The outbreaking water flows into the Tapolca Brook through numerous springs, existing since the Ice Age. At the end of the 1900’s the upper section of the brook’s bed was widened by damming. That is the way the Mill Lake itself came to existence and in consequence of the damming the Lake Cave became suitable for boating.
The most prominent and well-known representative of the wildlife of the Lake Cave is Phoxinus phoxinus, a small fish species. The Lake Cave of Tapolca is the second of those barely two dozens of Hungarian caves that were declared protected already in 1942, before the introduction of the over-all protection of caves. It has been strictly protected since 1982.
Balaton uplands is influenced by half-dozen of extinct volcanoes scattered across the Tapolca basin. Badacsony is the godfather of Transdanubian volcanoes; the highest and – because of its proximity to Lake Balaton – the most prominent one.
Its flat, irregular cone topping northwest shore of Lake Balaton is one of the Central European trademarks. Badacsony volcano has 11km long circular base, cap of it is a 1 km diameter wooded plateau. Starting from the lake, elevation gain is only 300m, the easiest routes are inside stroll-up scope, making it frequently visited by people willing to enjoy peculiarly shaped results of the volcanic activity. The entire area is recognized for its wine, with vineyards dating back to Roman times.
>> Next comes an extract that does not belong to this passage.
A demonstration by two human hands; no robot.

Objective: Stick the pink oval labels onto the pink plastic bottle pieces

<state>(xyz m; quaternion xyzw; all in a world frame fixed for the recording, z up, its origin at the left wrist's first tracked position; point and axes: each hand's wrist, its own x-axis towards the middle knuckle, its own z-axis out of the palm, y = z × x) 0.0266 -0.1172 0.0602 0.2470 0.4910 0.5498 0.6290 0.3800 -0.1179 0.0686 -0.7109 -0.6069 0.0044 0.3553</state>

This castle was originally built in the mid or late 13th century by Béla IV. of Hungary, where he lived during the Mongolian invasion between 1241-1242. Later, it was presented as a gift to the Roman Catholic Archdiocese of Veszprém by Stephen V. of Hungary.
In 1552, in response to the capture of Veszprém by the Turks, the castles was rebuilt and fortified to serve as a frontier fortress. In 1713, after the Austrian occupation during Rákóczi’s War for Independence, troops set the castle on fire. During the 20th century, parts of the castle were restored. Since 1989, it has been privately held. It was restored on a large scale, and is now operated as a tourist attraction, providing events and tournaments. It is considered to be Hungary’s most well-preserved fortress.
The thermal water has been used by the Romans, but the use of the unique therapy dates back to 1795. The pace of the bath’s development has accelerated after the turn of the century, the spa complex won its present form between 1904 and 1928.